Cameron and Tyler Winklevoss, the founders of the Gemini Trust Co. exchange, reported that they had cut their paper wallets into pieces and stored them in envelopes distributed to safe deposit boxes across the United States. Through this system, the theft of one envelope would neither allow the thief to steal any bitcoins nor deprive the rightful owners of their access to them.
Physical wallets can also take the form of metal token coins with a private key accessible under a security hologram in a recess struck on the reverse side. The security hologram self-destructs when removed from the token, showing that the private key has been accessed.
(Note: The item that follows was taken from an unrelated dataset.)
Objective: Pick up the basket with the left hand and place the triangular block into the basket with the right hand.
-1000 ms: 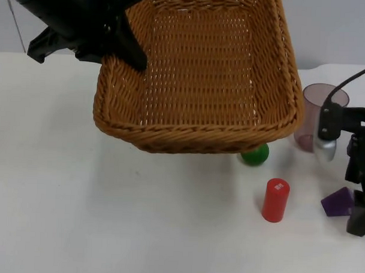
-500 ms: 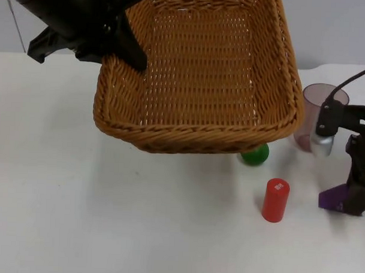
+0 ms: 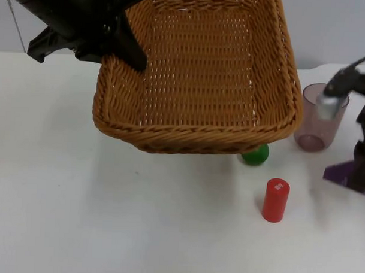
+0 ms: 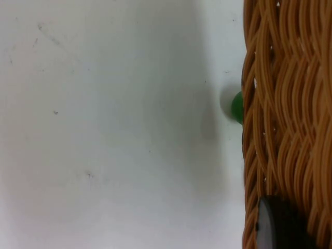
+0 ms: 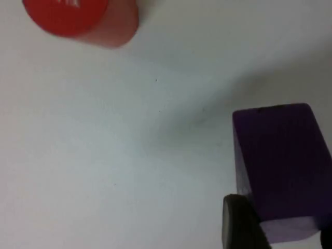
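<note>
The woven wicker basket [image 3: 194, 139] hangs above the table's back middle, with nothing inside it. My left gripper [image 3: 132, 54] is shut on its left rim, and a black fingertip [image 4: 277, 228] presses the basket's wall [image 4: 285, 129]. At the table's right edge my right gripper [image 3: 362, 176] is shut on the purple triangular block [image 3: 342, 173], which is raised a little off the table. In the right wrist view the purple block [image 5: 277, 166] sits against a black fingertip [image 5: 241, 223].
A green ball [image 3: 255, 154] lies under the basket's front right corner and peeks past the weave [image 4: 237, 107]. A red cylinder [image 3: 275, 199] stands left of the block, its top [image 5: 78, 21] close by. A translucent purple cup [image 3: 320, 117] stands behind my right gripper.
My right gripper has closed on the purple block and lifted it up and back from the table. The basket and left arm have not moved.
</note>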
Originally, these tokens were struck in brass and other base metals, but later used precious metals as bitcoin grew in value and popularity.
Coins with stored face value as high as ₿1000 have been struck in gold.
The British Museum’s coin collection includes four specimens from the earliest series of funded bitcoin tokens; one is currently on display in the museum’s money gallery. In 2013, a Utahn manufacturer of these tokens was ordered by the Financial Crimes Enforcement Network (FinCEN) to register as a money services business before producing any more funded bitcoin tokens.
Another type of physical wallet called a hardware wallet keeps credentials offline while facilitating transactions. The hardware wallet acts as a computer peripheral and signs transactions as requested by the user, who must press a button on the wallet to confirm that they intended to make the transaction. Hardware wallets never expose their private keys, keeping bitcoins in cold storage even when used with computers that may be compromised by malware.